## Work instruction
Give back a single number: the count of lines in the data that contain the string "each".

## Provided data
• • •

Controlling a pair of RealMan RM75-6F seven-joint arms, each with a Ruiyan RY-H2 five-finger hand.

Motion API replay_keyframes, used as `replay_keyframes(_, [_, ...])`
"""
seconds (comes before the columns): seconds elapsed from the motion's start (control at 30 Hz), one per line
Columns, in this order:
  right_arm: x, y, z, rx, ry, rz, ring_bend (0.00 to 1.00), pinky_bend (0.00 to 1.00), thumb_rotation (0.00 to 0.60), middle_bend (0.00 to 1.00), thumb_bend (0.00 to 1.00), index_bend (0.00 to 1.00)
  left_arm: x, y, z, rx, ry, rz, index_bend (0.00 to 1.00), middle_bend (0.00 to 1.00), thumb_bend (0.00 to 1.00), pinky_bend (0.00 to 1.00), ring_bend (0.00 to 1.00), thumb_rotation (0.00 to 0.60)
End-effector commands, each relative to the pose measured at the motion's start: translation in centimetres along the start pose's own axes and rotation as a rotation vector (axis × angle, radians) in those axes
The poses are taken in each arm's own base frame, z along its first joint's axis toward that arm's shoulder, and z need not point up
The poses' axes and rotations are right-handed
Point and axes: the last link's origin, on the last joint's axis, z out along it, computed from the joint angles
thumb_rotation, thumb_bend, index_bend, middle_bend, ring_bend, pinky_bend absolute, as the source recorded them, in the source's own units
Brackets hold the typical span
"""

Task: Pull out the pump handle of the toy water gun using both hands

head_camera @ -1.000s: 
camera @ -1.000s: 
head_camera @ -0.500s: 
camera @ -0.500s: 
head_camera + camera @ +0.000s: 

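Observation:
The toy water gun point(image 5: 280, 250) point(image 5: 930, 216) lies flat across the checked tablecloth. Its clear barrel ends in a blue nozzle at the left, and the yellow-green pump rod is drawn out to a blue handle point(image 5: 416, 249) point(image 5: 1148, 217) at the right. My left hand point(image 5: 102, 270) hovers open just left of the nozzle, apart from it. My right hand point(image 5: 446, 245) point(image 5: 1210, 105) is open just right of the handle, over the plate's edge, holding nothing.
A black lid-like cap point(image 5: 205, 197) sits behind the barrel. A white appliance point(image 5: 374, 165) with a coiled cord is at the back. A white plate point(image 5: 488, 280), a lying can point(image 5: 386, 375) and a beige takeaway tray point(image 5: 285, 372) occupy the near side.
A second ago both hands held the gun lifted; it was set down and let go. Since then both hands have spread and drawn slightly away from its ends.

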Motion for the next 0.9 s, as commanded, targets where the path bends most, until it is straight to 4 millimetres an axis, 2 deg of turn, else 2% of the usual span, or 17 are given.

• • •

## Your response
3